Reputation: 337
I am running Airflow v1.9.0 with Celery Executor. I have configured different workers with different queue names like DEV, QA, UAT, PROD. I have written a custom sensor which polls a source db connection and a target db connection and run different queries and do some checks before triggering downstream-tasks. This has been running fine for multiple workers. In one of the workers, this sensor is giving an AttributeError Issue:
$ airflow test PDI_Incr_20190407_v1 checkCCWatermarkDt 2019-04-09
[2019-04-09 10:02:57,769] {configuration.py:206} WARNING - section/key [celery/celery_ssl_active] not found in config
[2019-04-09 10:02:57,770] {default_celery.py:41} WARNING - Celery Executor will run without SSL
[2019-04-09 10:02:57,771] {__init__.py:45} INFO - Using executor CeleryExecutor
[2019-04-09 10:02:57,817] {models.py:189} INFO - Filling up the DagBag from /home/airflow/airflow/dags
/usr/local/lib/python2.7/site-packages/airflow/models.py:2160: PendingDeprecationWarning: Invalid arguments were passed to ExternalTaskSensor. Support for passing such arguments will be dropped in Airflow 2.0. Invalid arguments were:
*args: ()
**kwargs: {'check_existence': True}
category=PendingDeprecationWarning
[2019-04-09 10:02:57,989] {base_hook.py:80} INFO - Using connection to: 172.16.20.11:1521/GWPROD
[2019-04-09 10:02:57,991] {base_hook.py:80} INFO - Using connection to: dmuat.cwmcwghvymd3.us-east-1.rds.amazonaws.com:1521/DMUAT
Traceback (most recent call last):
File "/usr/local/bin/airflow", line 27, in <module>
args.func(args)
File "/usr/local/lib/python2.7/site-packages/airflow/bin/cli.py", line 528, in test
ti.run(ignore_task_deps=True, ignore_ti_state=True, test_mode=True)
File "/usr/local/lib/python2.7/site-packages/airflow/utils/db.py", line 50, in wrapper
result = func(*args, **kwargs)
File "/usr/local/lib/python2.7/site-packages/airflow/models.py", line 1584, in run
session=session)
File "/usr/local/lib/python2.7/site-packages/airflow/utils/db.py", line 50, in wrapper
result = func(*args, **kwargs)
File "/usr/local/lib/python2.7/site-packages/airflow/models.py", line 1493, in _run_raw_task
result = task_copy.execute(context=context)

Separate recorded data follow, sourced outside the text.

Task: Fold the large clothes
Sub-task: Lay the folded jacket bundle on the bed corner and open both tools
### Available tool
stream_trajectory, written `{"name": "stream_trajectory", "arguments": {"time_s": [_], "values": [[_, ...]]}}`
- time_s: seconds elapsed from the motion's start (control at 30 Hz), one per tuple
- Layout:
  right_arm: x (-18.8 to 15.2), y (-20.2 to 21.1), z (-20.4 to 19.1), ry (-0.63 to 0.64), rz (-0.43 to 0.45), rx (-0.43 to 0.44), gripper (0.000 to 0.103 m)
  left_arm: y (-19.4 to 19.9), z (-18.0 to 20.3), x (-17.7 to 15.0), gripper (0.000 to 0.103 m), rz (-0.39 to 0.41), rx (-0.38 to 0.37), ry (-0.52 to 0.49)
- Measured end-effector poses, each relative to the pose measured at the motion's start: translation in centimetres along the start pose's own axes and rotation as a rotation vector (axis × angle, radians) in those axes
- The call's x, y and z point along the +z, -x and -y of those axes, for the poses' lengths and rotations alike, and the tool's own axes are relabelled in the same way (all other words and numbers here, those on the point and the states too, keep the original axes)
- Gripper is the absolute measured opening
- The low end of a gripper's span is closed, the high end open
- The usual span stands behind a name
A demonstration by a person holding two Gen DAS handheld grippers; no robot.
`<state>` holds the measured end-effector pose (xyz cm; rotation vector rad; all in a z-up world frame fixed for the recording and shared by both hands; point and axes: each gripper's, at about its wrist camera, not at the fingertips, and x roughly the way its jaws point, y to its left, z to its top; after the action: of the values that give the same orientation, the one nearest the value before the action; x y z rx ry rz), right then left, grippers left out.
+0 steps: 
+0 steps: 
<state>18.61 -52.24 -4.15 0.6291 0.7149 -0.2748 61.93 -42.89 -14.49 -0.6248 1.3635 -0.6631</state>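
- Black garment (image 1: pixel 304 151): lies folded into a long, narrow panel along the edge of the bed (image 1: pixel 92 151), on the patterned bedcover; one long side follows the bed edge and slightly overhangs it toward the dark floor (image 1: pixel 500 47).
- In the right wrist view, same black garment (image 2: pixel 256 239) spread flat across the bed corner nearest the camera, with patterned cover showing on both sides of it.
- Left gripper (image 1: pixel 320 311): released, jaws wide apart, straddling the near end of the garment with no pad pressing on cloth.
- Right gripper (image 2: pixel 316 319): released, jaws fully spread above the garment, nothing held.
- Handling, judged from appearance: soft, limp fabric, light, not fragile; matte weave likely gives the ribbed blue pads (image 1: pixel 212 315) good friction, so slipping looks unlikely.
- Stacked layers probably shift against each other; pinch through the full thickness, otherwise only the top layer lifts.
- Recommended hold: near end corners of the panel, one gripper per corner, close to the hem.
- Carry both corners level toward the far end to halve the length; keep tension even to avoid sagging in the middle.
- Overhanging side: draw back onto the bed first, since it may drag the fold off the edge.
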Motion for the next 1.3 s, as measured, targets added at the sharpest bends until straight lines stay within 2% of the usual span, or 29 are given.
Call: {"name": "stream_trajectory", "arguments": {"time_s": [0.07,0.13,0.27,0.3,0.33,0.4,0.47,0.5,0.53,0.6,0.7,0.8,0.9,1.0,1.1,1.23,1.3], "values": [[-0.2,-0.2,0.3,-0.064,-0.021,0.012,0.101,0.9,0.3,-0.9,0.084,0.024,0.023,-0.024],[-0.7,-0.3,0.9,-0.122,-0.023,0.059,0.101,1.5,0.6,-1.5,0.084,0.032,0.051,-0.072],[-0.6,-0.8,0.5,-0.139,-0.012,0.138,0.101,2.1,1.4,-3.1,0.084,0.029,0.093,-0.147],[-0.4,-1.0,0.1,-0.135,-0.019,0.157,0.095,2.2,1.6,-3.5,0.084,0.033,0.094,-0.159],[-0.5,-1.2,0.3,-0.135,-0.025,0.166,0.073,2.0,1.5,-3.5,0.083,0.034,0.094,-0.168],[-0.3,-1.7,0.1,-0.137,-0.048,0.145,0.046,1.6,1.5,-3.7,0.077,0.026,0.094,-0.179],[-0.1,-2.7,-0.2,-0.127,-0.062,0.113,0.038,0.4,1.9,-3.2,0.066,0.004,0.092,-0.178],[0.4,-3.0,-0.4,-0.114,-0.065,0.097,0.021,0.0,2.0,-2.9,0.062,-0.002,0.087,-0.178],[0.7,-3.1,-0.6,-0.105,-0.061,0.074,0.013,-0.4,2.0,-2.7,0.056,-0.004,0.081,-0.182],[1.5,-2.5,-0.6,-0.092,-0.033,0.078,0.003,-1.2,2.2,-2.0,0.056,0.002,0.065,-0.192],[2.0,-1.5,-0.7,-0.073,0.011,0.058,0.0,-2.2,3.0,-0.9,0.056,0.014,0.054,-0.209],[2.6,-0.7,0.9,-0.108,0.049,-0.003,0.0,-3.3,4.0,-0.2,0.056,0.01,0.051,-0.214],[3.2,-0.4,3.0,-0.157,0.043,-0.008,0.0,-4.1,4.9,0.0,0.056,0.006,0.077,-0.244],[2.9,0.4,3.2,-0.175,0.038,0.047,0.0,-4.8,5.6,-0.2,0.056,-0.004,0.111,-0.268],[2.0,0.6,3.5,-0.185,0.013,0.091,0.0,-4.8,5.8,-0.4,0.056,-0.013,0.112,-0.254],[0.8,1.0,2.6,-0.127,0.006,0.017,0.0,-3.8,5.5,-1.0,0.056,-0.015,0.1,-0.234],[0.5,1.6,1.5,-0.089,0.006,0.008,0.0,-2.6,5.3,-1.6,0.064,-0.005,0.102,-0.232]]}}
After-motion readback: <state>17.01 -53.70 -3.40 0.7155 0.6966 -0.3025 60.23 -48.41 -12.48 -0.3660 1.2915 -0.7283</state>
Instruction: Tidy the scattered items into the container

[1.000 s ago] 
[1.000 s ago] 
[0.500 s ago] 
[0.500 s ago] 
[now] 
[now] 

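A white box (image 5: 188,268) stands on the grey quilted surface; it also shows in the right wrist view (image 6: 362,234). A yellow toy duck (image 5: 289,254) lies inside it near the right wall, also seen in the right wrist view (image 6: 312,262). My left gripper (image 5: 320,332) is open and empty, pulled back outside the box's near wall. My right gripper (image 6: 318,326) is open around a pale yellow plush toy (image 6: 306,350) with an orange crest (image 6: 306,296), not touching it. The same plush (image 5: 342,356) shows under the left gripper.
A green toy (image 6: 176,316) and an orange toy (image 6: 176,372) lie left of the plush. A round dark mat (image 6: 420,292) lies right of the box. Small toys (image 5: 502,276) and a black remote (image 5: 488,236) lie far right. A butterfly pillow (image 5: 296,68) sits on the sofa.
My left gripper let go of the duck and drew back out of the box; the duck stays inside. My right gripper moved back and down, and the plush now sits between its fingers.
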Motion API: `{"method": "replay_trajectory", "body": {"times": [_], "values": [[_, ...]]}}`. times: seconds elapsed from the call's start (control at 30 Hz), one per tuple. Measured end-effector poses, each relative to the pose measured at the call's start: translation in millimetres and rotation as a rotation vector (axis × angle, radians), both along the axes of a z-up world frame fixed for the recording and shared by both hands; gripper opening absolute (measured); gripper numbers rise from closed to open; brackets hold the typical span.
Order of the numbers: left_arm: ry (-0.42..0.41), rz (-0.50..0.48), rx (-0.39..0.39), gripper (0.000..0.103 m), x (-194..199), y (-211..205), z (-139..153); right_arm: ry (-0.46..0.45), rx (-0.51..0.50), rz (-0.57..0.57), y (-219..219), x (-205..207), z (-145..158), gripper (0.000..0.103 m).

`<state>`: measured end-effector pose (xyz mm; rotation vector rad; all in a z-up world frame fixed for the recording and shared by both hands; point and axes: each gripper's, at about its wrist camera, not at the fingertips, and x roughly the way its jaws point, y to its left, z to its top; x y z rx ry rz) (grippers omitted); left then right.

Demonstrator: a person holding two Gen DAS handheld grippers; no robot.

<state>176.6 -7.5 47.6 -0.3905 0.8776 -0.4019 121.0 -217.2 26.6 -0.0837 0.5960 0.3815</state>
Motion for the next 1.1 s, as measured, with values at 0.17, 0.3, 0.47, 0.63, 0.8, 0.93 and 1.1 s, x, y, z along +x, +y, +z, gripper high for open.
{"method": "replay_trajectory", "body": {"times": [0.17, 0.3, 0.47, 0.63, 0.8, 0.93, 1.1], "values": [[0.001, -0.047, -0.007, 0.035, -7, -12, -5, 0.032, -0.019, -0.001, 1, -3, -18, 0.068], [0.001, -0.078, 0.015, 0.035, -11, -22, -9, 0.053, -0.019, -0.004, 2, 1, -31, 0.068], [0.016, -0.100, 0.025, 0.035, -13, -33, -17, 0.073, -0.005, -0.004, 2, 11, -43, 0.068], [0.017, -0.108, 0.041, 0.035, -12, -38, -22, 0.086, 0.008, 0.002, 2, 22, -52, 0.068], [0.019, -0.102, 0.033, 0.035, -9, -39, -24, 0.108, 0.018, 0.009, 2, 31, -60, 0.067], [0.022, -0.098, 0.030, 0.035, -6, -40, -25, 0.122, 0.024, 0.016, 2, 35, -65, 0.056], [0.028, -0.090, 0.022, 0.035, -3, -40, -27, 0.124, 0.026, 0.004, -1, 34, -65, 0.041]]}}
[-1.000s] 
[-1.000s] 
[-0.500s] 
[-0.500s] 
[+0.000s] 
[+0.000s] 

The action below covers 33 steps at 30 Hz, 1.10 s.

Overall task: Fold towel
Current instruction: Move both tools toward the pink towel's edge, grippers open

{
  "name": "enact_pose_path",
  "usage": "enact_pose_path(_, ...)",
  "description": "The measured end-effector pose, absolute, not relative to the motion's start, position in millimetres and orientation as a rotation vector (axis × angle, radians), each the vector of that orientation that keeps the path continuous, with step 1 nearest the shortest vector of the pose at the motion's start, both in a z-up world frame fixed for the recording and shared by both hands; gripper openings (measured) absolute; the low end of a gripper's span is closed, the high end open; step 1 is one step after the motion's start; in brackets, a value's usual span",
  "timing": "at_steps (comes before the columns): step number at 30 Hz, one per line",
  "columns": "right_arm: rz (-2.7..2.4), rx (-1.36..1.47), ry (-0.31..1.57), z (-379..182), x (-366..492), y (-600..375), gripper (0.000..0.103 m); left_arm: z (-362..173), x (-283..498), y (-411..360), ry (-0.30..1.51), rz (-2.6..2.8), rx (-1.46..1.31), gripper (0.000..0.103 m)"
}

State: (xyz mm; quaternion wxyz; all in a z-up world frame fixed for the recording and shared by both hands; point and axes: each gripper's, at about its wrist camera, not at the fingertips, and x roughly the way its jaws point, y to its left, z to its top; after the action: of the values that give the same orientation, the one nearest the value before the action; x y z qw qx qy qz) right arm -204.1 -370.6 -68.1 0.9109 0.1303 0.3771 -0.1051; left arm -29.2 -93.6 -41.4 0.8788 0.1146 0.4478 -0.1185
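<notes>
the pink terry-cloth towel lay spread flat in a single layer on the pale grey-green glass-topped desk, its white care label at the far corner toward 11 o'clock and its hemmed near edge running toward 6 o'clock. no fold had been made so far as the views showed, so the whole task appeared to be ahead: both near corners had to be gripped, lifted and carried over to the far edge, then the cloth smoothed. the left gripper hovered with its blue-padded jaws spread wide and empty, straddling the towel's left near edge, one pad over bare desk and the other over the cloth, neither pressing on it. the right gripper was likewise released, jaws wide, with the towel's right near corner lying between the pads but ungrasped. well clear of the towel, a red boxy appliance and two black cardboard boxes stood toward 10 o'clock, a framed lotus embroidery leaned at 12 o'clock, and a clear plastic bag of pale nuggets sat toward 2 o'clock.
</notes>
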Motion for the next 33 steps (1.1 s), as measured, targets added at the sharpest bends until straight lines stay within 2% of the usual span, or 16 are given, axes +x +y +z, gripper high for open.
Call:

File "/usr/local/lib/python2.7/site-packages/airflow/operators/sensors.py", line 78, in execute
while not self.poke(context):
File "/home/airflow/airflow/plugins/PDIPlugin.py", line 29, in poke
wm_dt_src = hook_src.get_records(self.sql)
AttributeError: 'NoneType' object has no attribute 'get_records'
Although when I run the same test command from Scheduler CLI, it is running fine. The above issue looks like a database connection issue.
For debugging, I checked the DB Connections from Airflow UI: Data Profiling -> Ad Hoc Query Query: Select 1 from dual; -- This worked fine
I also did telnet from the worker node to the DB Host and port and that also went fine.
Custom Sensor Code:
from airflow.plugins_manager import AirflowPlugin
from airflow.hooks.base_hook import BaseHook
from airflow.operators.sensors import SqlSensor
class SensorWatermarkDt(SqlSensor):
def __init__(self, conn_id, sql, conn_id_tgt, sql_tgt, *args, **kwargs):
self.sql = sql
self.conn_id = conn_id
self.sql_tgt = sql_tgt
self.conn_id_tgt = conn_id_tgt
super(SqlSensor, self).__init__(*args, **kwargs)
def poke(self, context):
hook_src = BaseHook.get_connection(self.conn_id).get_hook()
hook_tgt = BaseHook.get_connection(self.conn_id_tgt).get_hook()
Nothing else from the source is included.